Friends vs. Islands – a look at communities

I received a few emails today about Spark Capital, Sequoia Capital, and Union Square Ventures setting up their own Facebook “friend” pages so I thought I’d join them. I have friends at each firm and thought it would advantageous to add them to my friends on Facebook. So I did.Facebook Friends

 

So as you can see above, I added them to my friends list and anywhere from one hundred to a few hundred other entrepreneurs added them as well (depending on the firm). Who would have guessed Union Square Ventures has more friends than Sequoia Capital?

Anyway, this got me thinking about Second Life. A weird parallel to draw, but one I’d like to make nonetheless. Second Life is an immersive online world in which you build your own experience much like Facebook. It’s exactly what you make of it. Second Life isn’t really a game as there is no overall “point” but it does contain individual games within. Some of these games have been signed by major game developers and released for PC and potentially console platforms.

 

History repeats itself. The first time I met Pip Coburn, we discussed this over breakfast. You cannot predict the future without understanding the past. Very important. If you look at the Second Life hype cycle which was made popular by a few bloggers, you’ll see the following:

Second Life Hype CycleThis is the traditional Gartner Groupe’s Hype Cycle and Second Life has been applied to it (as you can see). I think it’s interesting to compare Facebook to the Hype Cycle and then look at these Venture Capital pages (friend pages).

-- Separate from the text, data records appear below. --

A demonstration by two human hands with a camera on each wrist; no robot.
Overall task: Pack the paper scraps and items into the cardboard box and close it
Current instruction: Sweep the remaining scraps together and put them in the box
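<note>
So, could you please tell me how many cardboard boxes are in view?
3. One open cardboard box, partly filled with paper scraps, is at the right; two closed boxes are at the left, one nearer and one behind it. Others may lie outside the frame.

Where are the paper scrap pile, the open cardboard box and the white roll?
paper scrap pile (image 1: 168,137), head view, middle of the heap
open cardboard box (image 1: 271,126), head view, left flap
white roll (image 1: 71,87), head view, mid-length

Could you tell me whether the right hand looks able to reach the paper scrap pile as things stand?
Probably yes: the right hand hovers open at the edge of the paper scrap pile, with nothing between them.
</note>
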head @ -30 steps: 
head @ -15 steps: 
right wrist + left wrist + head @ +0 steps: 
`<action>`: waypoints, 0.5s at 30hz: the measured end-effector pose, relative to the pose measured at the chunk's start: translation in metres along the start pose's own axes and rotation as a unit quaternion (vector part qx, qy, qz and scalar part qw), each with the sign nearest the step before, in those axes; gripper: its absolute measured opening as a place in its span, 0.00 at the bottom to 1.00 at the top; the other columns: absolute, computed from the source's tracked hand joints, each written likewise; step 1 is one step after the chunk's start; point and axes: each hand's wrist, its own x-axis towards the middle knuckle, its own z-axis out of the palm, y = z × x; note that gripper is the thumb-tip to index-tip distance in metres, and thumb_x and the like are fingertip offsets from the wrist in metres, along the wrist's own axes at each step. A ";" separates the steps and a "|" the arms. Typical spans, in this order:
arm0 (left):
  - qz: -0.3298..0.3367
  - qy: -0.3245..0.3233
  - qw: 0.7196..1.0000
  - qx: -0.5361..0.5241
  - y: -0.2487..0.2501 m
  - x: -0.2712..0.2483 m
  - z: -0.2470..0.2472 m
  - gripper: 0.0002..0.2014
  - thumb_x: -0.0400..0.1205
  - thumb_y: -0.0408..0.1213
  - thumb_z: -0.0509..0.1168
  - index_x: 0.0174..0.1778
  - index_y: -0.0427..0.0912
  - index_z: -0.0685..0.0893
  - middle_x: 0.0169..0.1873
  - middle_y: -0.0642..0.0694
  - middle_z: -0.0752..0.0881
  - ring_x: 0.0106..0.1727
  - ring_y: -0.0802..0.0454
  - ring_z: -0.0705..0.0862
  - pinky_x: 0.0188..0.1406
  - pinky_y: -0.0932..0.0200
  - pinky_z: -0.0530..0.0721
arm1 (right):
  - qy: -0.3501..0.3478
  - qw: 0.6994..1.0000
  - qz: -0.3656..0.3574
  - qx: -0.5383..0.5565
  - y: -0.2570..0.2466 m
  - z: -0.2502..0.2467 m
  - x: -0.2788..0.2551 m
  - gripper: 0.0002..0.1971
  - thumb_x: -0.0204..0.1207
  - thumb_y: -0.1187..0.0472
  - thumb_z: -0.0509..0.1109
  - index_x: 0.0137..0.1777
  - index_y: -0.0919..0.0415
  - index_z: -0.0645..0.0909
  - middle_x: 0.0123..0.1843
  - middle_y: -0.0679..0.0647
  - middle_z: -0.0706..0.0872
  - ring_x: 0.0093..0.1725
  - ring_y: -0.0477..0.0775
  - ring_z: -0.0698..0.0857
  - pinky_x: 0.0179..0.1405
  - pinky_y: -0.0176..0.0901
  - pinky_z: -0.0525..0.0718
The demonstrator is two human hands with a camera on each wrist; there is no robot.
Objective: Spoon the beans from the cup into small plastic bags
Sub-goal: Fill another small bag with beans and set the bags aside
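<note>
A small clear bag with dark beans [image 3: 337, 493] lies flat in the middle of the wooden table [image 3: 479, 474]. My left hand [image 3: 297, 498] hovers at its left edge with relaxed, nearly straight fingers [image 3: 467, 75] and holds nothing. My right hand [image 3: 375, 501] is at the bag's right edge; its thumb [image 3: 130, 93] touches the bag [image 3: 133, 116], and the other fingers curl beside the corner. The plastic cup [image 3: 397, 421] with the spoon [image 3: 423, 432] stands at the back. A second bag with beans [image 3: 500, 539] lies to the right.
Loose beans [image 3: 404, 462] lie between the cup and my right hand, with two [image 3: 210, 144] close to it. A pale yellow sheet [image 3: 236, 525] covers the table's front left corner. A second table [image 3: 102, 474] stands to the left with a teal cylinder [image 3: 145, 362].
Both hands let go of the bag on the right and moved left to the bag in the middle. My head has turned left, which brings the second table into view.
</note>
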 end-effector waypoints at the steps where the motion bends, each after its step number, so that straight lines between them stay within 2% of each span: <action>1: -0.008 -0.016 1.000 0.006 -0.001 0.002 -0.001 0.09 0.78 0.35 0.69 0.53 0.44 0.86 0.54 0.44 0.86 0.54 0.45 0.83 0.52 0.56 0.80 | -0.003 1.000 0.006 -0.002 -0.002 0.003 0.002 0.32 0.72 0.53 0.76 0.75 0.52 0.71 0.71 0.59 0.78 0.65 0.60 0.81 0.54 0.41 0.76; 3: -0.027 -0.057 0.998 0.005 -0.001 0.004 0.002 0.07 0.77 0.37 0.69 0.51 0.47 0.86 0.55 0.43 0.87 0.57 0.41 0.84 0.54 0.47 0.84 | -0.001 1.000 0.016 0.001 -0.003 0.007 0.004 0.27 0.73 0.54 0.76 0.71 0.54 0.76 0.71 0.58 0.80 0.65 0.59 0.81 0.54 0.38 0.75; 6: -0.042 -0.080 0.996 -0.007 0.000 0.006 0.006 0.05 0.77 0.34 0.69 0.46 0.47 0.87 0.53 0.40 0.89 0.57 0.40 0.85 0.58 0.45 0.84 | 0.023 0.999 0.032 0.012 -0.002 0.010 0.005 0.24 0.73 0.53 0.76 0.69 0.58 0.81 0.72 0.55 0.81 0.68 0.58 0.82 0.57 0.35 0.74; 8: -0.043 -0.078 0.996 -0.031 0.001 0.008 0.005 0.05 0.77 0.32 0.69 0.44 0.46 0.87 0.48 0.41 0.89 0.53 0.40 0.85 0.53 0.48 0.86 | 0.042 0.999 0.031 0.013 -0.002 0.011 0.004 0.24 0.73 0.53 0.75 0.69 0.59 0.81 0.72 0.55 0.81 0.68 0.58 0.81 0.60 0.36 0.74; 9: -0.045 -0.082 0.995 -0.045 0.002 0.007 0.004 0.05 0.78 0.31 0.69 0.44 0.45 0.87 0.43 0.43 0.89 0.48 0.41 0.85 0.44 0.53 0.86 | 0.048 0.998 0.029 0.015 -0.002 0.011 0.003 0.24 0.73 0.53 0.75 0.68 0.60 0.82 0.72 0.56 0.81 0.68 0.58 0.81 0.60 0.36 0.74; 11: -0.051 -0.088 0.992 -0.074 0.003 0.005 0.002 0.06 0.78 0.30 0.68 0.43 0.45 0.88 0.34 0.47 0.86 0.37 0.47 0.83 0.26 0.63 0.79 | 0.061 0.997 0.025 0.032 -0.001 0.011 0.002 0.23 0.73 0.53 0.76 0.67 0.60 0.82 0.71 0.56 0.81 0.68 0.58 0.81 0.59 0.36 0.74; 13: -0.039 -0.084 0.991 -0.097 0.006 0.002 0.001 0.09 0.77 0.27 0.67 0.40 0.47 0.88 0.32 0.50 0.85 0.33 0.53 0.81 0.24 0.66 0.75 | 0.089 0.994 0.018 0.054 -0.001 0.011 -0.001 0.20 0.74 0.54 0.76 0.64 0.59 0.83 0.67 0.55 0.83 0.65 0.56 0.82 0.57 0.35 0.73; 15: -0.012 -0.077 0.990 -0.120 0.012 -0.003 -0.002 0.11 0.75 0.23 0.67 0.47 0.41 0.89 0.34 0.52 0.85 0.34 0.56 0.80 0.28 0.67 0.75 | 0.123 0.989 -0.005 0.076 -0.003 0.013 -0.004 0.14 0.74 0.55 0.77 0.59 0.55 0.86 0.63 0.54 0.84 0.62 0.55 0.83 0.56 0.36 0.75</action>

If we learn from Gartner Groupe’s Hype Cycle, a product or service generates quite a bit of initial buzz through the peak of inflated expectations and then drops back down until it reaches it’s slope of enlightenment.

Based on this, we’re going to see Facebook take a drop in expectations which I’d argue we’re currently experiencing with the current privacy issues. Once we work through those issues and Facebook carves out it’s real niche, we’ll reach the slope of enlightenment and plateau of productivity.

The issue here is that with Second Life, many brands (Toyota, American Apparel, Sony BMG, etc) all rushed in to create brand experiences which tended to be on their own virtual islands. These islands were not on the main grid and you needed to find out about them one way or another to be able to teleport to them. Greg Verdino and I publicly agreed that you couldn’t really show clients this because they were ghost towns. Yikes.

Lets look at the Facebook pages of the venture capital firms. These are like islands in Second Life. They are cool for the moment (peak of inflated expectations), but after 4 weeks of having the page up and running, what are the VC firms going to do to keep their pages updated? My guess is that they are going to become stale and irrelevant and essentially become ghost towns for technology entrepreneurs.

What we told clients with Second Life is just because you can build it, doesn’t you should. You may have one or two curious early adopters but what can you do to sustain the traffic? This is why I’m skeptical about brands creating their Facebook profiles. Don’t just build something and leave it there to rot; keep it current and exciting and you’ll join the conversation with your fans. If you update it once and never touch it again, you’re going to look like a poser and it’s better that you stay away from the beginning.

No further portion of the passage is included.